Again, we will go to the Users Flow section to understand the common pathways and the common points of drop-off. Keep an eye out for the page view counts to show a common progression through the site and the amount of drop-off that is happening on specific site pages.
Before we leave Google Analytics, while we still have the non-converters advance segment chosen, we should review the landing page bounce rates. We have looked at the drop-off rate of users throughout their site visit; however, it is beneficial to review the automatic loss of those entering the site but not creating a pathway or moving to another site page.
• We understand the pathway of converters.
• We understand the pathway of non-converters and where many are dropping off.
• We understand the visitors who are making it through the door but are choosing not to begin a pathway to conversion.
Enough with Analytics, Let’s Find the Problem and the Solution!
We have reviewed enough static numbers to understand what pages we want to review in the Lucky Orange real-time data as well as in the heat map data. This view includes pages in the converter’s page pathway, pages in the non-converter’s pathway, and pages that confuse visitors from the first impression.
Do you have some time on your hands? Great, take a chance on Lucky Orange to review how users are traversing your site. However, just before you start watching visitor behavior recordings, you should create behavior rule tagging. Remember the pages that you found in the takeaway list above and create tags for these pages so you can watch videos where you know visitors at some point in the video crossed these pages.
If you don’t have a lot of time to review visitor recordings, that’s fine too. We can still take the information provided in the recordings and see it displayed in a numerical and visual format as well. Again, we will look to the pages that we found previously that are viewed as an issue for the user experience.
Is It the Page or the Page Contents? What Do I Look For?
Personally, my favorite perspective is to review the heat map data. What am I looking for though? You will be looking for several different items. It is not so much that the page is a problem; instead, it is typically the location of the call to action, distractions, and poor internal navigation. I am looking for the user behavior to tell a story. For example, in the image above, many people click on the PDF download. However, the call to action or intended call to action is below the fold of the page. Could we lift this above the fold and see a higher conversion?
Considering many of you may see a high percentage of traffic from mobile users, I will review pages from the perspective of desktop and mobile users.
What are we looking for?
• Clicks: Where are users clicking on the typical non-converter path pages? Are there links, image links, or navigational elements that are distracting users from the intended pathway? Are important “next page” destinations for a possible converter buried in the dropdown navigation? Do you need supporting navigation on your site or specific calls to action?

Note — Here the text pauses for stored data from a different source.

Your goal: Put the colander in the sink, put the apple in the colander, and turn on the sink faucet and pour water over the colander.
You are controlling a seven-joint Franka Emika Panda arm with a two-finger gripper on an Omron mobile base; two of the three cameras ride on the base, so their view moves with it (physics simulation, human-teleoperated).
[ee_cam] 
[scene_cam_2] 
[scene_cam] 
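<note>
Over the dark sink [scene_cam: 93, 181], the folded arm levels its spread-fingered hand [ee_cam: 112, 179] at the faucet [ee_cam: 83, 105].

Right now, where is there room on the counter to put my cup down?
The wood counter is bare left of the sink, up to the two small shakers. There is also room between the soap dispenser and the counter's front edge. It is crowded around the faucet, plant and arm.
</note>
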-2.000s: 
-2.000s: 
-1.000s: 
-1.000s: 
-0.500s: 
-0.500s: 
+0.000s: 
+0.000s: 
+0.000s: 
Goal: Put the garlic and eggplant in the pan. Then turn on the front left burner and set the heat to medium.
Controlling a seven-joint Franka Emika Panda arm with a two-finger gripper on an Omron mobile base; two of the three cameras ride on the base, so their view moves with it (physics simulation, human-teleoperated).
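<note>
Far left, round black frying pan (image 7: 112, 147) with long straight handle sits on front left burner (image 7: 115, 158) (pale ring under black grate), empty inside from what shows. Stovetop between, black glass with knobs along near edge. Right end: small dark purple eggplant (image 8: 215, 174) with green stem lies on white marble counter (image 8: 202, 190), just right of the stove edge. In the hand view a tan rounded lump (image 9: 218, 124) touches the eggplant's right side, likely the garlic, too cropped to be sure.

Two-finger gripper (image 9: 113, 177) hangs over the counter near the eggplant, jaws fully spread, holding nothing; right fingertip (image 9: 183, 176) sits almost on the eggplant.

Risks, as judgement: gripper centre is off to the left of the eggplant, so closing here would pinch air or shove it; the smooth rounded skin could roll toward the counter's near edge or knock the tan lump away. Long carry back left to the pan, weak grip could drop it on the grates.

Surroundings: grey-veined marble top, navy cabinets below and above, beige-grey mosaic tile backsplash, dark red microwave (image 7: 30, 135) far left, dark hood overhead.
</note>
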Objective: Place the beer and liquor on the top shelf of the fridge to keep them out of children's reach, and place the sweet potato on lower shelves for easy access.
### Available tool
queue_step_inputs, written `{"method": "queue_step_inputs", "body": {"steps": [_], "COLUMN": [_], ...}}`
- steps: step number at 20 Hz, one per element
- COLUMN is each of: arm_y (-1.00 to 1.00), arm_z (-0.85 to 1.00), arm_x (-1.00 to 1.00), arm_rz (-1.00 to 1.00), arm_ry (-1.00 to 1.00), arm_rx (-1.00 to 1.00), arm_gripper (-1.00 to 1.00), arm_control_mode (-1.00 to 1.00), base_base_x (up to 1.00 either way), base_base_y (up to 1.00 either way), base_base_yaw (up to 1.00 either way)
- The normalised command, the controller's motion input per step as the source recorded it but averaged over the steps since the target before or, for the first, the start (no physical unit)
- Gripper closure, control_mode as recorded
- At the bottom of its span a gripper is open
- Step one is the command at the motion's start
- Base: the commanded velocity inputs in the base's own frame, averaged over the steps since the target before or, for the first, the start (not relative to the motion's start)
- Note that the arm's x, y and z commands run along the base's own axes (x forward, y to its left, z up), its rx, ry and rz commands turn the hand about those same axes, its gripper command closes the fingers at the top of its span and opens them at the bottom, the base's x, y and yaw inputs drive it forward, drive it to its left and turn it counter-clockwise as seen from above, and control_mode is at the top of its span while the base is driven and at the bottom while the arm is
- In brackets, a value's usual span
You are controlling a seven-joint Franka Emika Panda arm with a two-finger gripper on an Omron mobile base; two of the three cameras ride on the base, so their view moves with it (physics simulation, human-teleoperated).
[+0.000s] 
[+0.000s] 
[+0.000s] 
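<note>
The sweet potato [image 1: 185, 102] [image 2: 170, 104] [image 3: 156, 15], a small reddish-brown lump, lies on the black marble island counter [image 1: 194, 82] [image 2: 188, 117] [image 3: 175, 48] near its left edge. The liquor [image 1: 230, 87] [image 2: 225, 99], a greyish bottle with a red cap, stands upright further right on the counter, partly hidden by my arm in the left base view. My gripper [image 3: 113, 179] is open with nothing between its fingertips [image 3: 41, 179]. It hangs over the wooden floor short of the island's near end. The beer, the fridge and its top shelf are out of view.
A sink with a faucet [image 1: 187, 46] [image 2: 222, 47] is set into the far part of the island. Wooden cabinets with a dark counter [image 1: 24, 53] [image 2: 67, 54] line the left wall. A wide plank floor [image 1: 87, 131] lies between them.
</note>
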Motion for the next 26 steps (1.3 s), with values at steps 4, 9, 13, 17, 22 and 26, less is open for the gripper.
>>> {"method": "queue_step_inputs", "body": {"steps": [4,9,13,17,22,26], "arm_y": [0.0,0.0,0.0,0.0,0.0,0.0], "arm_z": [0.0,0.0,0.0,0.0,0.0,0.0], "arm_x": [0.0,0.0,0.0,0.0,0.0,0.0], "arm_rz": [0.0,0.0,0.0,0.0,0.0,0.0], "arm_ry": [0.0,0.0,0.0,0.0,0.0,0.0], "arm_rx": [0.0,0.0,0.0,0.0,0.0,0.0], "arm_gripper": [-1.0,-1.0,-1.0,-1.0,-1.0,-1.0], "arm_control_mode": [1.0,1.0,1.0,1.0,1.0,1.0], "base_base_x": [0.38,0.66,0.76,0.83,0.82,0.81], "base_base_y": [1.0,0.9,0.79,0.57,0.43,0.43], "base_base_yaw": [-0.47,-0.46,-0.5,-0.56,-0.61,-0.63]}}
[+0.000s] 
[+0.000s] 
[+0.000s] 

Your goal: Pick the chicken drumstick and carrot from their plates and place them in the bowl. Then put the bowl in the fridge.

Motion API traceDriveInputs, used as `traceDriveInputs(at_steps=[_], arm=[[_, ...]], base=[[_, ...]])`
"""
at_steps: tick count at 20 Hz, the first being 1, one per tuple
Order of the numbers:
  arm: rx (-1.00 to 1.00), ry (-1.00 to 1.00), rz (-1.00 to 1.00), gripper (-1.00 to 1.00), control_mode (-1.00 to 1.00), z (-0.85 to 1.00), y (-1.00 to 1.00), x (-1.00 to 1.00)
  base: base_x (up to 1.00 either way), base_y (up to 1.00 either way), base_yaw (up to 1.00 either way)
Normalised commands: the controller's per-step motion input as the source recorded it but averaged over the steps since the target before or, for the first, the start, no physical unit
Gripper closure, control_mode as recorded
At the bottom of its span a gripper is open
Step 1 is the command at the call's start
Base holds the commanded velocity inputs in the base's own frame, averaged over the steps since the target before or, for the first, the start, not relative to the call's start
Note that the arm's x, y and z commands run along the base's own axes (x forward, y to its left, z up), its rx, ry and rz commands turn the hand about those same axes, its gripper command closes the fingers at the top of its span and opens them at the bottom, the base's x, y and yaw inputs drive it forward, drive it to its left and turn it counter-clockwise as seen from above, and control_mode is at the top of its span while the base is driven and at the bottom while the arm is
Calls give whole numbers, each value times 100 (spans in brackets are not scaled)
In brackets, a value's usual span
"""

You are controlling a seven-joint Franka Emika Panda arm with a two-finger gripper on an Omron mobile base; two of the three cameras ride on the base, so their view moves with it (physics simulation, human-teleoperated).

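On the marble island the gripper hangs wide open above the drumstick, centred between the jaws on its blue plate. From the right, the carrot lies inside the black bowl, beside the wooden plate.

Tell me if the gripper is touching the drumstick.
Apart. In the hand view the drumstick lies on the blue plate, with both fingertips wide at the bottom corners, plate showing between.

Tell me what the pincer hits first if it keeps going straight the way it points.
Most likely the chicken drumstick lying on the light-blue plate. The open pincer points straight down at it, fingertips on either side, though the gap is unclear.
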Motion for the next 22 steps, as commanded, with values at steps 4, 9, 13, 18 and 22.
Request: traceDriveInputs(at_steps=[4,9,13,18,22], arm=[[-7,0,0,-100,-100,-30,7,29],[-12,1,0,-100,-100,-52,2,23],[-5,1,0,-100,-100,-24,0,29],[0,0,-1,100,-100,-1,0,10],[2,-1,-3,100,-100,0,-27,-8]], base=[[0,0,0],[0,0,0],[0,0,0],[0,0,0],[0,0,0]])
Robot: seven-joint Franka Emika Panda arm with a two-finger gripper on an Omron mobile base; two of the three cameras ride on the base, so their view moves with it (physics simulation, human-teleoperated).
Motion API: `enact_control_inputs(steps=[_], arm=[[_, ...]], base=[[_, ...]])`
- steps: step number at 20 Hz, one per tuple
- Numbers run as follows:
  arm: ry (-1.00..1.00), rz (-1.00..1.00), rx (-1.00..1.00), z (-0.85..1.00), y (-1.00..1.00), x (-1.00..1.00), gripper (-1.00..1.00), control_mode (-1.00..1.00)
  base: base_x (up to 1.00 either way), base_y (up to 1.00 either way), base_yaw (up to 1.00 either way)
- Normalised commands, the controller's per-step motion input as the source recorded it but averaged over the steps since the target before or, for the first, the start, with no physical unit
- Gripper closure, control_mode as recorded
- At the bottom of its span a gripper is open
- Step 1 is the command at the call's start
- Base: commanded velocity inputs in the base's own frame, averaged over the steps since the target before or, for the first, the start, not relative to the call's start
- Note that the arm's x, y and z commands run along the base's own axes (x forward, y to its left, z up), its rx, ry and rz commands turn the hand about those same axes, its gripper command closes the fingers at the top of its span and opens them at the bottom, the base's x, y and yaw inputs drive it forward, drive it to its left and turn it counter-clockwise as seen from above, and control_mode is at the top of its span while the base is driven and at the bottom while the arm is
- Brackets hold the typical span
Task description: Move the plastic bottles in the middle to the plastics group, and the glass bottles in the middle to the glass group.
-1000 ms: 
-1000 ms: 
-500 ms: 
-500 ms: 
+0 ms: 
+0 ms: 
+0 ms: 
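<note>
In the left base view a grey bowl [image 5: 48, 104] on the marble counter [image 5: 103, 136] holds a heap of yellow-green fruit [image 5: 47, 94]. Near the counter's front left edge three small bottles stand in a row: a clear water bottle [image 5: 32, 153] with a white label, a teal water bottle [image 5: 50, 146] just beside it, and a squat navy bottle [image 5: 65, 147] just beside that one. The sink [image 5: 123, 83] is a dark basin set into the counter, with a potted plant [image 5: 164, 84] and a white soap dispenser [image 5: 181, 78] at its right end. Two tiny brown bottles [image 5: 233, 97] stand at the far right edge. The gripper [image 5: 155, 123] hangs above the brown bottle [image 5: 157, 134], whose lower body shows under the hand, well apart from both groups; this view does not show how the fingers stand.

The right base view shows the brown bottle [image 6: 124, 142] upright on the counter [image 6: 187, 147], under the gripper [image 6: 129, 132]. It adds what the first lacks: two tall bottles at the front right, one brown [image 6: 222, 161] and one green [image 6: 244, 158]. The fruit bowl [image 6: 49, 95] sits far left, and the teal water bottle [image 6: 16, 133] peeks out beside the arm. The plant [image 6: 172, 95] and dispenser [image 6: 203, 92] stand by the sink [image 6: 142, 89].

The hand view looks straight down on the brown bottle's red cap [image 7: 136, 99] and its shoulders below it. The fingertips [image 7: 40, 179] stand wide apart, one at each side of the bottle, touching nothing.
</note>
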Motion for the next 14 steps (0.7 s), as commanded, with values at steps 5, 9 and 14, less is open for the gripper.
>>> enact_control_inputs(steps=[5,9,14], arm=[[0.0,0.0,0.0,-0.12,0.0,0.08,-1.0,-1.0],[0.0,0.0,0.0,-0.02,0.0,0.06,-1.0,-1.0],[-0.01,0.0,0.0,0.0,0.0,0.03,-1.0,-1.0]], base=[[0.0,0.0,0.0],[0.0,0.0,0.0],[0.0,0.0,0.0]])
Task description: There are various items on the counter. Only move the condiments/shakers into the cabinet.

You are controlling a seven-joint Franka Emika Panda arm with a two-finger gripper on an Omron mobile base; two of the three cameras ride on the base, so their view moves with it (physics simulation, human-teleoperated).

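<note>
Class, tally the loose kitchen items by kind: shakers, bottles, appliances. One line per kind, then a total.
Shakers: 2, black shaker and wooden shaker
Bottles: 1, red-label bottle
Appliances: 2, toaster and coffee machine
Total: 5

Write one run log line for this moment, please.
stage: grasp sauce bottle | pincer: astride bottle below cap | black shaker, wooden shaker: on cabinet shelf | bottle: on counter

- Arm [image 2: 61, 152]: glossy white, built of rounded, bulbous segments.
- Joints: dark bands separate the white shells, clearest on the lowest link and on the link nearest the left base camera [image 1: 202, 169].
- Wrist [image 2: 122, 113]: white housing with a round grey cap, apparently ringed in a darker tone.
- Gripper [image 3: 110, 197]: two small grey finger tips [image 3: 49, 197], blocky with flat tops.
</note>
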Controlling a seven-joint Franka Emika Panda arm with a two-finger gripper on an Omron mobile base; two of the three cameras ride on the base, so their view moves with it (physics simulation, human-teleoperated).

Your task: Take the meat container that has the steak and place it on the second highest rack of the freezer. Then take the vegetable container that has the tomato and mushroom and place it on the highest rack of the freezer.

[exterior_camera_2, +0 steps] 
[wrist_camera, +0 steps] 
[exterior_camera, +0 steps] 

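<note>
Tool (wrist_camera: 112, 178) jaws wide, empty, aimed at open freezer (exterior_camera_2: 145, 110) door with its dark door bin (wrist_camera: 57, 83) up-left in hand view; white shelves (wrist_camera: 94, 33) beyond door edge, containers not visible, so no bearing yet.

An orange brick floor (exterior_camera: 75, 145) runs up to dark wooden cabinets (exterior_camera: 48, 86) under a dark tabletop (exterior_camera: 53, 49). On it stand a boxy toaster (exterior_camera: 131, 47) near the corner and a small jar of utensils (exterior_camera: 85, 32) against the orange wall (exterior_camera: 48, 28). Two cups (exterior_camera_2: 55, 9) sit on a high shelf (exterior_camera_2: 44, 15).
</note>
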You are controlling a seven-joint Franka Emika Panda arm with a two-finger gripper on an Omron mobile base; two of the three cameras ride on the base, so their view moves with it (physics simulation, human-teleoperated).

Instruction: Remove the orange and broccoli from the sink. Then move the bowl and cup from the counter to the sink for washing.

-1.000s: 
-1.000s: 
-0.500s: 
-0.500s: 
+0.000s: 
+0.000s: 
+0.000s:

• Moves: What portion of your site pages receives attention? Are users hovering over text and reading, or are images consuming all of their attention?
• Scrolls: It may be quite surprising, but you may find that a call to action or a link to the next page path is below the first or second fold and that less than half of your page traffic is even seeing what you want them to see.
• Desktop/mobile disparity: With the above points in mind, how do these vary between a mobile user and a desktop user?
• What works: Here is why we originally took a look at the data through the perspective of the converter. When we look at the click, move, and scroll activity of the pages that work well for us, we can understand which supporting navigation, internal link structures, and calls to action help users convert or satisfy their needs before converting on another site page.
This explanation has allowed you to get into the mind of your typical site user, the converter or the non-converter. Instead of simply reviewing the analytical data, nothing beats the ability to truly understand why your pages are performing or not performing so you can analyze, review, revise, and create success!